Leave out the pictures, and retype only the lines from the beginning of the material through the line that contains "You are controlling", including both.

START Information supplied

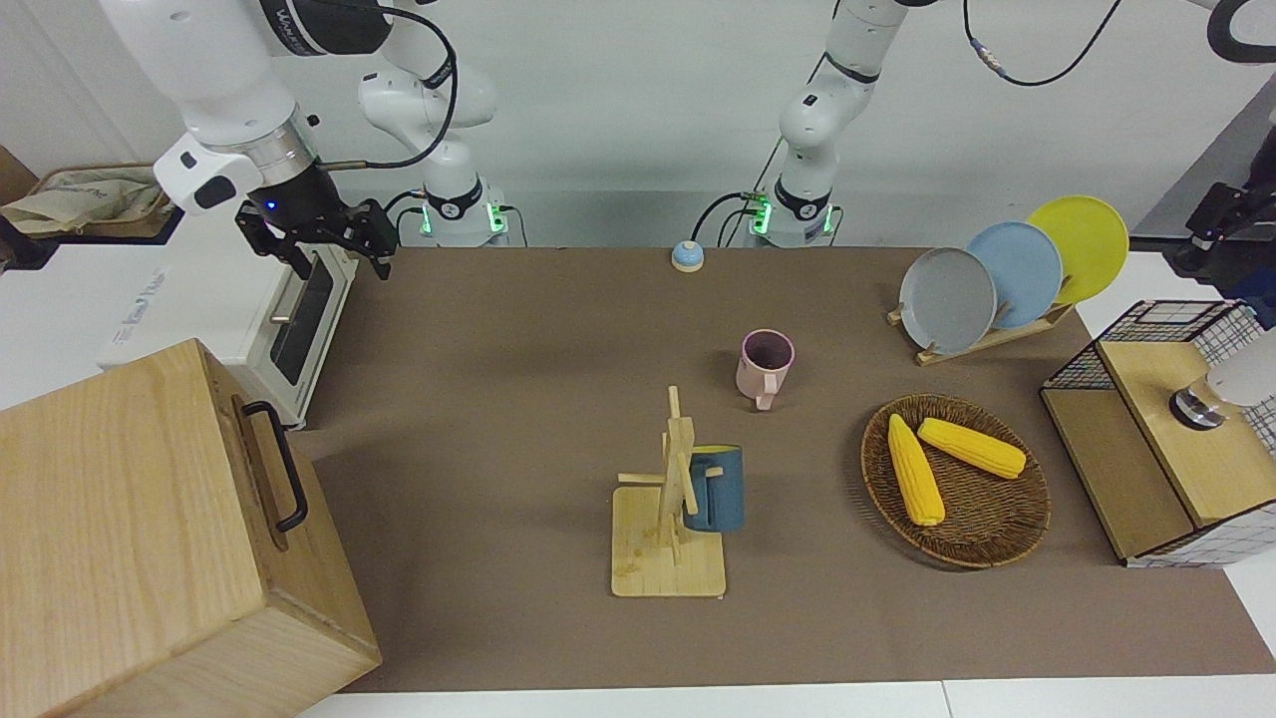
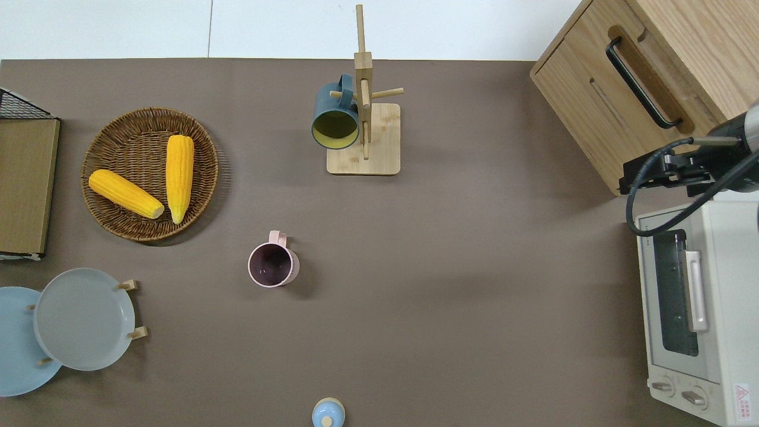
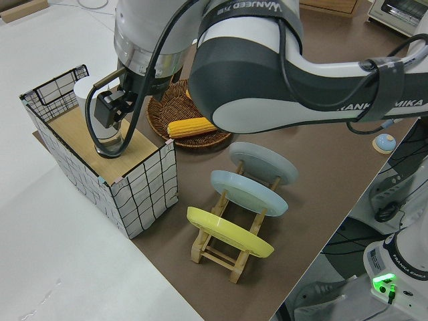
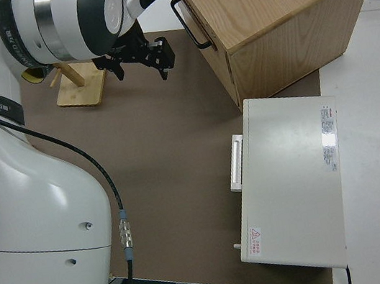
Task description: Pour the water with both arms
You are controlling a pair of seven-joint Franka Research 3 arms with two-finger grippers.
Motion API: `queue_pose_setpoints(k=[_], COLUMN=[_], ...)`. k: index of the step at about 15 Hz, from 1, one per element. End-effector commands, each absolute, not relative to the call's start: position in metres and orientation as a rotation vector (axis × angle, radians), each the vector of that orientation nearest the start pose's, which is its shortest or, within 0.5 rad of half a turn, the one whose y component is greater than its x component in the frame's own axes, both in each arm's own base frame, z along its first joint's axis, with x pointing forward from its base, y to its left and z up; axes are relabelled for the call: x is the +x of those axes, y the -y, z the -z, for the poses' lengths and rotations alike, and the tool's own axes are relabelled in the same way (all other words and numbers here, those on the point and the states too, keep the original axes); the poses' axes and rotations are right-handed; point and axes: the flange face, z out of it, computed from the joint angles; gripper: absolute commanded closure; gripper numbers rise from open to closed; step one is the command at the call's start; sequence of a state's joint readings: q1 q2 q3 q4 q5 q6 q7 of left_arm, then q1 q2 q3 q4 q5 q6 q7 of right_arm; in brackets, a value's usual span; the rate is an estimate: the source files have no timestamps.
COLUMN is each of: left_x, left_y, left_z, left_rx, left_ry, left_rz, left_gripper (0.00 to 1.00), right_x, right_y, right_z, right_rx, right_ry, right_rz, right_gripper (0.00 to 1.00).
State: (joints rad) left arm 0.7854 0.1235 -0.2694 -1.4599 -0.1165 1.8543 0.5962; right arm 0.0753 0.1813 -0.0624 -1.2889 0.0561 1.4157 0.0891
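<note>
My left gripper is at the wire box at the left arm's end of the table. In the left side view it is close by the upper part of a white bottle with a metal base, which stands on the box's wooden shelf. A pink mug stands upright mid-table. A dark blue mug hangs on a wooden mug rack. My right arm is parked, its gripper open and empty.
A wicker basket holds two corn cobs. A rack of plates stands beside the wire box. A toaster oven and a wooden cabinet are at the right arm's end. A small blue bell sits near the arm bases.
</note>
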Motion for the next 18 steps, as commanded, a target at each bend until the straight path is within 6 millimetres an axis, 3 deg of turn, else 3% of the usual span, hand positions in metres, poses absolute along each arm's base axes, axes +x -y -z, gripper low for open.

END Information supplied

- [Written response]:
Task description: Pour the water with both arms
You are controlling a pair of seven-joint Franka Research 3 arms with two-finger grippers.

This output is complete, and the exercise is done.